5. Future Directions and Limitations
The study proposes multiple strategies to create a geospatial database of streetscapes features derived from open data sources and DL models. Apart from the promising performance of the segmentation model, the object detection model with finetuning strategy yielded a higher accuracy for the detection of trees and vehicles. The study is unique as it combines multiple individual features, which results in a geospatial dataset and can be easily used as part of urban research focused on understanding the city’s general makeup across various scales. While OSM datasets have been used by researchers for estimating morphology and road network connectivity, this method further adds pixel-wise classification to distinguish between different features present in the streets. In addition to street cross-section, other urban design methods such as Isovist properties [
70], perimeter, maximal radials, occlusivity [
71], compactness, and axial connectivity [
72] can be achieved by 3D streetscape generation. Moreover, such 3D models can be used in AR/VR platforms to conduct individual preference-based studies.

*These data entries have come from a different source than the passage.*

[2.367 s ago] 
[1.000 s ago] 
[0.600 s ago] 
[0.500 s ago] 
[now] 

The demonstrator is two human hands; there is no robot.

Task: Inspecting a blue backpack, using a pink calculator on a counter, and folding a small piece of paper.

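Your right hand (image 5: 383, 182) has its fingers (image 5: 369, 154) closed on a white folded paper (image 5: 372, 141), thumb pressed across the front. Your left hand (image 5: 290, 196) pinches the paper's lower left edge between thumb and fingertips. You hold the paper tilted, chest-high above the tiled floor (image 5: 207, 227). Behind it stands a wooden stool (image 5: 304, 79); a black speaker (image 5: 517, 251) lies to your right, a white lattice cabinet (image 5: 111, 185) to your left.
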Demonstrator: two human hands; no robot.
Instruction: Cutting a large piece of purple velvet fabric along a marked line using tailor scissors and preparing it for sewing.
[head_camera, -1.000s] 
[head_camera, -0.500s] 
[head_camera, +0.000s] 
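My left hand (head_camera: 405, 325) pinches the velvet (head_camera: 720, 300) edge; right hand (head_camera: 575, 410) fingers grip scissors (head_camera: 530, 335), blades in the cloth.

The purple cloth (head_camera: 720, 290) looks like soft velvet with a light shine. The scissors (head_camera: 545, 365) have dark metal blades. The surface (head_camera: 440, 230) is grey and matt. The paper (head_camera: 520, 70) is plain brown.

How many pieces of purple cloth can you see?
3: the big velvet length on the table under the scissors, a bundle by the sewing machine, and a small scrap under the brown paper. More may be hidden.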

Although the study is a successful attempt to classify major streetscape features, few limitations must be discussed. First, the generalizability of the proposed models, especially the segmentation models, is not guaranteed in other cities. Since DL models learn representations from the datasets on which they are trained, the results on unseen datasets may vary. Although we focused on utilizing augmentations to create robust classifiers that avoid overfitting, misclassifications cannot be avoided given the wide variety of general makeup of cities. However, the discussed models can be used as a pretrained model to retrain the models based on data from other cities. On the other hand, the object detection models used datasets from multiple towns and global locations, which may provide better performance than segmentation in terms of generalizability.

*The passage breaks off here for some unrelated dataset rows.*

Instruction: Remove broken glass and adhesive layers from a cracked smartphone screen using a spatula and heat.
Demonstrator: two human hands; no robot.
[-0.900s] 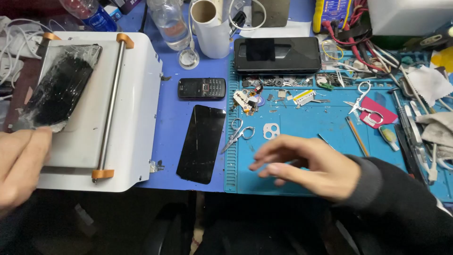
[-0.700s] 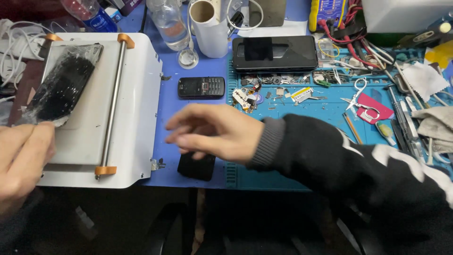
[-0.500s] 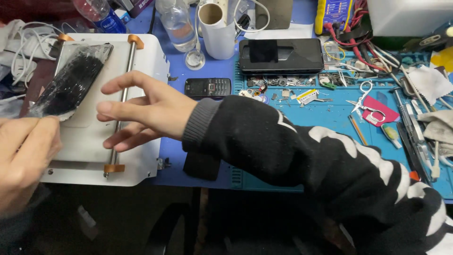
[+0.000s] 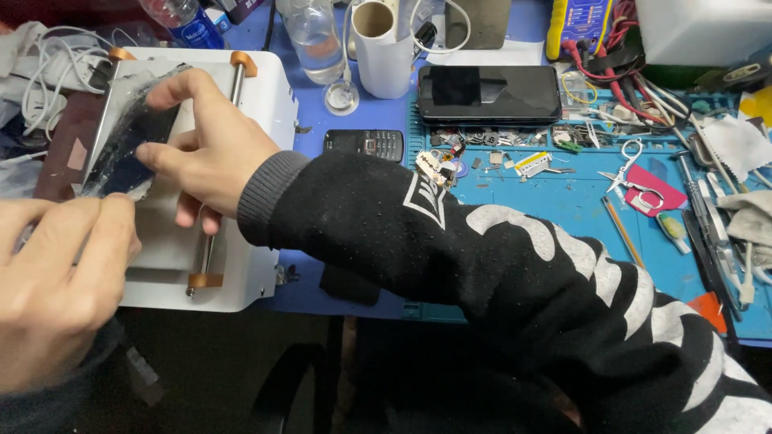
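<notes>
Both hands (image 4: 211,153) pinch dark screen (image 4: 129,149) (seemingly cracked).

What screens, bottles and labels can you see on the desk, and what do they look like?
Broken phone screen: dark, cracked, on the white machine, held by both hands.
Smartphone: black, flat, screen dark, top middle.
Keypad phone: small, black, beside the sleeve.
Plastic bottle: blue label, top left.
Clear bottle: no visible label, top middle.
Meter: yellow and blue, top right.
</notes>
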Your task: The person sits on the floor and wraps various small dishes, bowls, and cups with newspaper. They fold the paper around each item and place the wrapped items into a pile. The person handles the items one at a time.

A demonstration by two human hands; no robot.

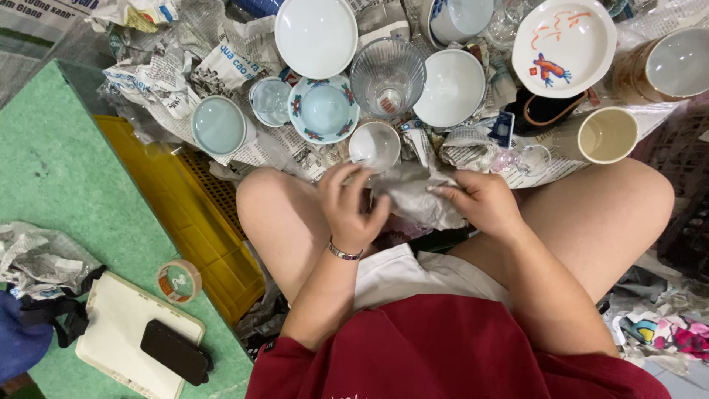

Second, the streetscape elements are not limited to the features discussed in the study. The features such as utility poles, street furniture, kiosks, hydrants, green hedges, etc., show their importance in the overall outlook of the streetscape. However, given the resolution of the data in the study area and the training dataset, specific models are not created. This calls for an opportunity for future studies utilizing drone-based sub-centimeter level imagery for urban mapping tasks. Similarly, the height of trees is an essential factor when commenting on street design and aesthetics. As height estimation is not possible with VHR imagery alone, attempts can be made to integrate street view imagery and satellite-based detection.
A diverse set of models such as semantic segmentation, detection, and low-level computer vision techniques like edge detection are used in the study to detect common streetscape elements from satellite imagery. Alternatively, a unified segmentation model, preferably an instance segmentation model, can be proposed to provide similar or better output. However, existing labels have to be modified or created from scratch to perform such an assessment.
Although the output is a good fit for urban planning and data visualization and analysis design, the classification output is not well suited for scientific measurements and calculations. This is since image data used for training the models is not super detailed in resolution. For instance, a single misclassified pixel can offset the actual classification by the pixel size of the output raster (0.2 m) at the ground. However, the output is sufficient though for street description and classification within a given accuracy.